Big Hairy Audacious Goals (BHAGs)

“A BHAG engages people—it reaches out and grabs them in the gut. It is tangible, energizing, highly focused. People “get it” right away; it takes little or no explanation.”

  • Commitment to challenging, audacious—and often risky—goals and projects toward which a visionary company channels its efforts (stimulates progress).
  • It’s not just the presence of a goal that stimulates progress, it is also the level of commitment to the goal. Indeed, a goal cannot be classified as a BHAG without a high level of commitment to the goal.

    The “Hubris Factor
  • One of the research assistants observed that highly visionary companies seem to have self-confidence bordering on hubris (the dictionary defines hubris as “overbearing pride, confidence, or arrogance”). We came to call this the “hubris factor.” In mythological terms, you might think of it as taunting the gods.”

“To set Big Hairy Audacious Goals requires a certain level of unreasonable confidence.”

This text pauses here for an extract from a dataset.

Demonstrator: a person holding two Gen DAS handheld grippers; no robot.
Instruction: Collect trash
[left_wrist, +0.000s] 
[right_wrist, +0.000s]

  • THE BHAGs looked more audacious to outsiders than to insiders. The visionary companies didn’t see their audacity as taunting the gods. It simply never occurred to them that they couldn’t do what they set out to do.”

    Cult-like Cultures
  • Great places to work only for those who buy in to the core ideology; those who don’t fit with the ideology are ejected like a virus (preserves the core).

“Try a Lot of Stuff and Keep What Works

  • High levels of action and experimentation—often unplanned and undirected—that produce new and unexpected paths of progress and enables visionary companies to mimic the biological evolution of species (stimulates progress).
  • Branching and Pruning.
    If you add enough branches to a tree (variation) and intelligently prune the deadwood (selection), then you’ll likely evolve into a collection of healthy branches well-positioned to prosper in an ever-changing environment.
  • Home-grown Management
    Promotion from within, bringing to senior levels only those who’ve spent significant time steeped in the core ideology of the company (preserves the core).
  • Good Enough Never Is:
    A continual process of relentless self-improvement with the aim of doing better and better, forever into the future (stimulates progress).

All the best in your quest to get better. Don’t Settle: Live with Passion.